══ Source material

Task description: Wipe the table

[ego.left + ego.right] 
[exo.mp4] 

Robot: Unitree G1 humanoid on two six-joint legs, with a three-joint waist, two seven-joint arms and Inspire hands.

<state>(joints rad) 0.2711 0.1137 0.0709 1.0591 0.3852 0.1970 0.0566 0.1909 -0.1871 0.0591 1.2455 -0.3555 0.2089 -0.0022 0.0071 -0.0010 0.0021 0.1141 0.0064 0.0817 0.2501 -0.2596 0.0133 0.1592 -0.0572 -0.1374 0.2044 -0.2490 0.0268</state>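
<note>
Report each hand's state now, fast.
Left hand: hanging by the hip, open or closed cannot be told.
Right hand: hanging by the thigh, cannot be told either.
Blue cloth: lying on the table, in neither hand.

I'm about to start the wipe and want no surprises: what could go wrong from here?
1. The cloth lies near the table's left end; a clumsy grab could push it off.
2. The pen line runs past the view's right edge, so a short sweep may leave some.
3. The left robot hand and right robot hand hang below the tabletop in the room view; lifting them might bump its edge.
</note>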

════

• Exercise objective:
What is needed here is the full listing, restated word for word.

• Completed task:
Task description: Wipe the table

[ego.left + ego.right] 
[exo.mp4] 

Robot: Unitree G1 humanoid on two six-joint legs, with a three-joint waist, two seven-joint arms and Inspire hands.

<state>(joints rad) 0.2711 0.1137 0.0709 1.0591 0.3852 0.1970 0.0566 0.1909 -0.1871 0.0591 1.2455 -0.3555 0.2089 -0.0022 0.0071 -0.0010 0.0021 0.1141 0.0064 0.0817 0.2501 -0.2596 0.0133 0.1592 -0.0572 -0.1374 0.2044 -0.2490 0.0268</state>
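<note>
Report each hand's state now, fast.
Left hand: hanging by the hip, open or closed cannot be told.
Right hand: hanging by the thigh, cannot be told either.
Blue cloth: lying on the table, in neither hand.

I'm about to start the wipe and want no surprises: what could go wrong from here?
1. The cloth lies near the table's left end; a clumsy grab could push it off.
2. The pen line runs past the view's right edge, so a short sweep may leave some.
3. The left robot hand and right robot hand hang below the tabletop in the room view; lifting them might bump its edge.
</note>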

The exercise requires no further work.